(Exercise instructions):
Retype exactly the lines below, beginning with the first and ending with the line where "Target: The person" appears.

+++

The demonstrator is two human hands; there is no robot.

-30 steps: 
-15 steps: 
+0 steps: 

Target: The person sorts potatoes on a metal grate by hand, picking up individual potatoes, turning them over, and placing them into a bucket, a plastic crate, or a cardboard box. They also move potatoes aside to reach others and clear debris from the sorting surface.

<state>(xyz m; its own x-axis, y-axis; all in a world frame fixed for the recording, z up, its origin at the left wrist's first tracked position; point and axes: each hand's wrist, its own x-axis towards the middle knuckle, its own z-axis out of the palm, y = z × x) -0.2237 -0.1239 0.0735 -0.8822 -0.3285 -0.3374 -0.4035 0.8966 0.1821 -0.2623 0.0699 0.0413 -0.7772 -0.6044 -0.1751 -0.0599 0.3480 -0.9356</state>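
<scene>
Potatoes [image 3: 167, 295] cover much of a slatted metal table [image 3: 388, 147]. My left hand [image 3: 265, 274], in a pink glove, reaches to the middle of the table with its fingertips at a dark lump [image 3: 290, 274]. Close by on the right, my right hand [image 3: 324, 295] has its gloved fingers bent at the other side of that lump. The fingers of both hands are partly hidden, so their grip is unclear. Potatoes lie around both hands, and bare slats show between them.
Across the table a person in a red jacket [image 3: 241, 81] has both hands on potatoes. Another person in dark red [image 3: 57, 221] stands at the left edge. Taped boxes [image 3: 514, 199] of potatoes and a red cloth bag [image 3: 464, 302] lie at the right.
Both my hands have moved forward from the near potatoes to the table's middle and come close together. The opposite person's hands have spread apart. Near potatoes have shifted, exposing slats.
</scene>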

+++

(Task answer):
The demonstrator is two human hands; there is no robot.

-30 steps: 
-15 steps: 
+0 steps: 

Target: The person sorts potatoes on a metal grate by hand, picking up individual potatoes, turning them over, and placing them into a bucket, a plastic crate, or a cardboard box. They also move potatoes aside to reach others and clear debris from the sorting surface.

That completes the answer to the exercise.